This Is What a Farmer Looks Like

FarmHer documents the badass women who grow our food.


During the 2013 Super Bowl, Marjorie Gayle Alaniz was captivated by a commercial for Dodge Ram trucks that featured portraits of American farmers. She couldn’t help but notice, however, that among the many farmers shown, there were only a handful of women. Alaniz, who comes from a family of Iowa farmers, was disappointed. “I wondered, how has this happened, that images of farms don’t include women, when practically every farm has a woman working on it?” Indeed, according to the latest USDA Census of Agriculture, 46 percent of American farm operators are women.

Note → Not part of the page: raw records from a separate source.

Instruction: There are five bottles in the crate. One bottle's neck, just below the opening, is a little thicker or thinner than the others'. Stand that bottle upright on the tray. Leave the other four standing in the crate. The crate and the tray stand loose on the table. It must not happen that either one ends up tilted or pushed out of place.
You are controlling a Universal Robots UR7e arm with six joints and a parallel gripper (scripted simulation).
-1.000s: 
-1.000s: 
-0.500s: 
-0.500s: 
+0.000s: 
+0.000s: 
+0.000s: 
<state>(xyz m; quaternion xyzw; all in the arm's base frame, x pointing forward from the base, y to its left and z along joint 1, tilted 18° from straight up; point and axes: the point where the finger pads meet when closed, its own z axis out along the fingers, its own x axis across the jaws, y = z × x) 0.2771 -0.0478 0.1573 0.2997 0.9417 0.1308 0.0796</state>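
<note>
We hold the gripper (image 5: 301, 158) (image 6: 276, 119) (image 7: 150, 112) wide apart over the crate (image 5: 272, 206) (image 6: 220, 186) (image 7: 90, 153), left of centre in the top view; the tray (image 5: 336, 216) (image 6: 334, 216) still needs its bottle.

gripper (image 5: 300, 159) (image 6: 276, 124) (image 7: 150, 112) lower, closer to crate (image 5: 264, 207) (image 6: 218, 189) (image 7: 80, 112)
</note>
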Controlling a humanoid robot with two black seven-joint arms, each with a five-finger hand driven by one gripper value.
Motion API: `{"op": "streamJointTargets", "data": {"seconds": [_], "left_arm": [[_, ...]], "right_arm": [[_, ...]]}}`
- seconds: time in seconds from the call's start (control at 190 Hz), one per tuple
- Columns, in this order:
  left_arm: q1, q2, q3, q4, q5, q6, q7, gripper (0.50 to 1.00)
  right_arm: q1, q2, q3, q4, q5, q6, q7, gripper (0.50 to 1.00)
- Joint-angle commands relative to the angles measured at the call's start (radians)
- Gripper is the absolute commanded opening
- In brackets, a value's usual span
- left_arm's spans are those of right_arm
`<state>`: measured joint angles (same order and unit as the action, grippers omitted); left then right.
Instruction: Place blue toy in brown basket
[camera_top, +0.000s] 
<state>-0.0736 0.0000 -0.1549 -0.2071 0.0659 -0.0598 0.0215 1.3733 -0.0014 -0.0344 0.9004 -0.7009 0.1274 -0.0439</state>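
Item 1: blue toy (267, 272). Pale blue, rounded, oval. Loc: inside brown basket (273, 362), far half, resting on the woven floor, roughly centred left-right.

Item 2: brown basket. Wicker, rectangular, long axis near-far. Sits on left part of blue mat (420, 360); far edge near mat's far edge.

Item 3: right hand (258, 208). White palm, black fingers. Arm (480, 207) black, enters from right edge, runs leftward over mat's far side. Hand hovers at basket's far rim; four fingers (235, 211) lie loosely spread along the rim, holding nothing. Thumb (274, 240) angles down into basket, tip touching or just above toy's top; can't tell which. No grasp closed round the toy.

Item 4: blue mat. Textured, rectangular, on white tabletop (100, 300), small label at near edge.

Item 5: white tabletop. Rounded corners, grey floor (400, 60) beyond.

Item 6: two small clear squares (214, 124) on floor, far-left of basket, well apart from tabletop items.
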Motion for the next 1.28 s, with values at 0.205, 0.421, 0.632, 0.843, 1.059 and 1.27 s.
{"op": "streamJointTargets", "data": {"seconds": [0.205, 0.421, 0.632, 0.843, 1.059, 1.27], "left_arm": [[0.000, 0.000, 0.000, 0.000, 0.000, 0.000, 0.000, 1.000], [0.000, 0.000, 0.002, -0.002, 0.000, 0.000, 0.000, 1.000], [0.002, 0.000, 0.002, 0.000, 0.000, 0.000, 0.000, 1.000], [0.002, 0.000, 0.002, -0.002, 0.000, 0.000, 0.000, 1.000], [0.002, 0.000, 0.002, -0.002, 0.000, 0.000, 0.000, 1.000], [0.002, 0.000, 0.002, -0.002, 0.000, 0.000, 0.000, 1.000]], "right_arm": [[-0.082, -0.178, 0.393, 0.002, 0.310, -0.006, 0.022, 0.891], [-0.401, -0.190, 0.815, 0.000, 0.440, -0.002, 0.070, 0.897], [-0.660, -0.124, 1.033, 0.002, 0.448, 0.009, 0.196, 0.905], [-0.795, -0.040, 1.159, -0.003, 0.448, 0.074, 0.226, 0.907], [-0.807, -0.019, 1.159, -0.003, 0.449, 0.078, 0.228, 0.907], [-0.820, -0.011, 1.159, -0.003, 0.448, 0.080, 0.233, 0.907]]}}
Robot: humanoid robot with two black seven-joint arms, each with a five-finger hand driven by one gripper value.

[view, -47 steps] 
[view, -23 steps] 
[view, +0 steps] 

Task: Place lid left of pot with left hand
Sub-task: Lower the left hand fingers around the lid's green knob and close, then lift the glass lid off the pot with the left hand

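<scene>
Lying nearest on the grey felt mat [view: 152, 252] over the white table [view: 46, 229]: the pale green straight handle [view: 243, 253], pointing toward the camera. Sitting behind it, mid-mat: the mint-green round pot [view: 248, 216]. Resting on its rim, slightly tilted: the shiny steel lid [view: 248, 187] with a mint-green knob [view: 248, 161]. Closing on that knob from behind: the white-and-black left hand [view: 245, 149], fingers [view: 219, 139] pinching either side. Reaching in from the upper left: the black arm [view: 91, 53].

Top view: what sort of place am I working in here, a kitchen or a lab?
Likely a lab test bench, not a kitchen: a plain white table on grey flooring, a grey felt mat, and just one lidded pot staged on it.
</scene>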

Shortly after her Super Bowl revelation, Alaniz quit her job at a crop insurance company and started documenting women farmers in Central Iowa. The result is FarmHer, an online collection of photographs of some 40 lady farmers and counting. “The feedback has been fabulous,” says Alaniz. “It’s usually coming from women who grew up around agriculture or are currently involved in ag. They say, ‘Thank you for showing the rest of the world that we are out here doing this, too.'”

Kim Waltman, along with her family and about 20 neighbors, drives a herd of her beef cattle from the pasture to a holding area for vaccination and branding.
 

Angelique Hakazimona, who farmed in her native Rwanda before coming to Iowa as a refugee, digs sweet potatoes on the certified organic farm where she works. 
 

Kate Edwards, who farms veggies on a few acres to feed 150 families through her CSA program, harvests produce during the last light of a long summer day.
 

Inga Witscher pushes a wayward cow back into the barn on the organic dairy farm that she runs with her husband.
 

Kellie Gregorich drives her John Deere tractor, which has been handed down through generations on her family’s cattle and row crop farm. 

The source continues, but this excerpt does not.